▶ Exercise
Beginning with the first line, transcribe the entries below exactly through the line containing "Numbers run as", inclusive.

Extracted data entries

● ● ● ●

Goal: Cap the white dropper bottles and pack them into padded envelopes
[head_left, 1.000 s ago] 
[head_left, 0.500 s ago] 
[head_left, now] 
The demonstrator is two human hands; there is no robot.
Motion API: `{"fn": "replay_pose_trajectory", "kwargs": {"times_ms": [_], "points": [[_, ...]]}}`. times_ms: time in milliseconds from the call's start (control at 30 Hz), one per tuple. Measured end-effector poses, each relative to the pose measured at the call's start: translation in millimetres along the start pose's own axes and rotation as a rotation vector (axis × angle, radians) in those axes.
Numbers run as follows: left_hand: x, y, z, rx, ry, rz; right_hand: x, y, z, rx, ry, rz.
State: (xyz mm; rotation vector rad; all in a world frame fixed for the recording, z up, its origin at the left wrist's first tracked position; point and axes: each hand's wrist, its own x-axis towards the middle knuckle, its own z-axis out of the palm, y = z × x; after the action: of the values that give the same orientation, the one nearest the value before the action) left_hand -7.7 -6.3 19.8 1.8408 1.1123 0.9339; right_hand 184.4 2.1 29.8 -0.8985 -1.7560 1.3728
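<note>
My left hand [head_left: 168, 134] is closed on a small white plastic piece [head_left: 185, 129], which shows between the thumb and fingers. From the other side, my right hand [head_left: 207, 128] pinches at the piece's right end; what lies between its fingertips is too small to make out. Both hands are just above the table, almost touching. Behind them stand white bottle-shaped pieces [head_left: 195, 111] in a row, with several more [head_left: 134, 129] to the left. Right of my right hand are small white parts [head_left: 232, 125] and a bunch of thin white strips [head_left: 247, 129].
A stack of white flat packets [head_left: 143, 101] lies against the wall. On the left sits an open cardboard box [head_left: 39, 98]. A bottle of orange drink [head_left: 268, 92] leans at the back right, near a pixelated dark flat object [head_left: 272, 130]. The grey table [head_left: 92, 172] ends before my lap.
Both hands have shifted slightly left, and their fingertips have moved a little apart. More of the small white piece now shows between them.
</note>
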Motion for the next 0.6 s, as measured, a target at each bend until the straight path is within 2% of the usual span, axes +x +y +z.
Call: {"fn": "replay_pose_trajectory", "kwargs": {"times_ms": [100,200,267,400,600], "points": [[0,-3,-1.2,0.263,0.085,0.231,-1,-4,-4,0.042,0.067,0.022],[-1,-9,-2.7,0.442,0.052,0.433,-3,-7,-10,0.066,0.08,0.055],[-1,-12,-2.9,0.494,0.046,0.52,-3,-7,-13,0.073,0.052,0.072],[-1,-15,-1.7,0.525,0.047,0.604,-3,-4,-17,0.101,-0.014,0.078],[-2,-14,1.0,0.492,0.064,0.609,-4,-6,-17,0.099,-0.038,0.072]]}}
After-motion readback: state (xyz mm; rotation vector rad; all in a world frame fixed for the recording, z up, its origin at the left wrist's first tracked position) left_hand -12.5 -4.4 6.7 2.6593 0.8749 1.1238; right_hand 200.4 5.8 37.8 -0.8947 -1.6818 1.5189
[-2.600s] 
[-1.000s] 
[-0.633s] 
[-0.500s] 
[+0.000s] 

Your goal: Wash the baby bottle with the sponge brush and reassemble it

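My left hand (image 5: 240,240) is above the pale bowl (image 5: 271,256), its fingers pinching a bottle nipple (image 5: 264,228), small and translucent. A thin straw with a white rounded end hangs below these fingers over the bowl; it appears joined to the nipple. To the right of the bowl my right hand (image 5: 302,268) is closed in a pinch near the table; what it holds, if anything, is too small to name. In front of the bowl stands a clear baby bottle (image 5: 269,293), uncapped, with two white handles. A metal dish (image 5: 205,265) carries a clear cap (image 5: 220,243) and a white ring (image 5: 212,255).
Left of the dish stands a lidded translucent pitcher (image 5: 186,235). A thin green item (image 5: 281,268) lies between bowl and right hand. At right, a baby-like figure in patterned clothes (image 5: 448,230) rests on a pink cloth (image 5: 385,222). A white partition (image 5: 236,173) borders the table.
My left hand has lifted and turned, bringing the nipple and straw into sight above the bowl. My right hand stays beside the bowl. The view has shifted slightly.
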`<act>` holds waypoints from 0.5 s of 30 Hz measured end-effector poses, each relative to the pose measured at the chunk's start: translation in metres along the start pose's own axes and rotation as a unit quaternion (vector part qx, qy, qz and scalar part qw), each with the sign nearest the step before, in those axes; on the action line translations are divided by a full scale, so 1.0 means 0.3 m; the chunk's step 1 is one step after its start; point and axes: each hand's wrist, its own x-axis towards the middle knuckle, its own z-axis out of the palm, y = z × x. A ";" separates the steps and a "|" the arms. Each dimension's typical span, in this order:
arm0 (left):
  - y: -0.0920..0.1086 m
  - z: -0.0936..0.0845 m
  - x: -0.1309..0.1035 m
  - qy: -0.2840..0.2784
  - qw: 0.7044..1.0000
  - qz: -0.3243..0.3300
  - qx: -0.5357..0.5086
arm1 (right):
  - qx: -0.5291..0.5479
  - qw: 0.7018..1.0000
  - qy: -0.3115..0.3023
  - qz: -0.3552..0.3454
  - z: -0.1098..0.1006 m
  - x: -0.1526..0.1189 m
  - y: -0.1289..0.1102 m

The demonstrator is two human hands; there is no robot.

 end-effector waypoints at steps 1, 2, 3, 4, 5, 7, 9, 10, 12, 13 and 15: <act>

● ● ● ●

▶ Answer space
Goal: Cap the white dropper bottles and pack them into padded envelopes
[head_left, 1.000 s ago] 
[head_left, 0.500 s ago] 
[head_left, now] 
The demonstrator is two human hands; there is no robot.
Motion API: `{"fn": "replay_pose_trajectory", "kwargs": {"times_ms": [_], "points": [[_, ...]]}}`. times_ms: time in milliseconds from the call's start (control at 30 Hz), one per tuple. Measured end-effector poses, each relative to the pose measured at the call's start: translation in millimetres along the start pose's own axes and rotation as a rotation vector (axis × angle, radians) in those axes.
Numbers run as follows: left_hand: x, y, z, rx, ry, rz; right_hand: x, y, z, rx, ry, rz.

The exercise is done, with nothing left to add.